• PROBLEM REQUIREMENTS: The required answer is every line of the data containing the word "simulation".

··········

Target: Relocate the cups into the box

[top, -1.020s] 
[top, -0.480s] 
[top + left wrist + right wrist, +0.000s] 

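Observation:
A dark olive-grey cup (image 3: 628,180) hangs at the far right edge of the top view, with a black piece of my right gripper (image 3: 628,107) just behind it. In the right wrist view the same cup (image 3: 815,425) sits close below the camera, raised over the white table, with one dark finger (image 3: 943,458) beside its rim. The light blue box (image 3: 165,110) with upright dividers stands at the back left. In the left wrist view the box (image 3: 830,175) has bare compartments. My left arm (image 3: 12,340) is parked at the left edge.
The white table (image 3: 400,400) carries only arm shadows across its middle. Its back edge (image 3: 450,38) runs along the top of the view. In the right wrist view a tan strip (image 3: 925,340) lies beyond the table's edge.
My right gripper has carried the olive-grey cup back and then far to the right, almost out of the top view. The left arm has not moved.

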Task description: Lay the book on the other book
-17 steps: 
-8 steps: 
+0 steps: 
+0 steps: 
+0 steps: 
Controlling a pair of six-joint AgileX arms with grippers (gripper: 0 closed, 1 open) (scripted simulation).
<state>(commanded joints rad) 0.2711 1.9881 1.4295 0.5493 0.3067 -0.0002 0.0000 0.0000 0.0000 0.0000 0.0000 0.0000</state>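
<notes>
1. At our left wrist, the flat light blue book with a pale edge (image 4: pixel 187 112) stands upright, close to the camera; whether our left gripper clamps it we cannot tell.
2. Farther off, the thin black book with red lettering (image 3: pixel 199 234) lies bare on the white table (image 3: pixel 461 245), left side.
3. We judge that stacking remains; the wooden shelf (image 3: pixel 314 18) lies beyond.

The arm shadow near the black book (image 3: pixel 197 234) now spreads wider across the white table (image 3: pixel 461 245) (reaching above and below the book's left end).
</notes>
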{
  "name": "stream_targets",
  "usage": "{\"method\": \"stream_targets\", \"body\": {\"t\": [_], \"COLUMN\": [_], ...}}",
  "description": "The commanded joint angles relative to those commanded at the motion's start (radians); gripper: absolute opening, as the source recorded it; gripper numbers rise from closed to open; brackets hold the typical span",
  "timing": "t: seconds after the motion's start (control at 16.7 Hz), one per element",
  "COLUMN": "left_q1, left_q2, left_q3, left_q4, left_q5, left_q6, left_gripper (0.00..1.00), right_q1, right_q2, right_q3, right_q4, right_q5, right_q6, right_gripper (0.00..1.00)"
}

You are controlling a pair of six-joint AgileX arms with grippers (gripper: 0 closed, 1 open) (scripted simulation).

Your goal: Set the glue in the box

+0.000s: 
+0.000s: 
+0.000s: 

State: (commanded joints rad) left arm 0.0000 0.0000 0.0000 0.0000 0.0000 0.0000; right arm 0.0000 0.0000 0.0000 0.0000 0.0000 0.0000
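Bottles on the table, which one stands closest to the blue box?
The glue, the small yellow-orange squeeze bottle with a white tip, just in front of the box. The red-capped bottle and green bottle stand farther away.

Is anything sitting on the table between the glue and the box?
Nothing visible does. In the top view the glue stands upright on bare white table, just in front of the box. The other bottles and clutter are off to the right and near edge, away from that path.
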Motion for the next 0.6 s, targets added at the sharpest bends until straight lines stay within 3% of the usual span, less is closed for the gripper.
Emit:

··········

• OUTPUT OF THE TASK:
Controlling a pair of six-joint AgileX arms with grippers (gripper: 0 closed, 1 open) (scripted simulation).
You are controlling a pair of six-joint AgileX arms with grippers (gripper: 0 closed, 1 open) (scripted simulation).

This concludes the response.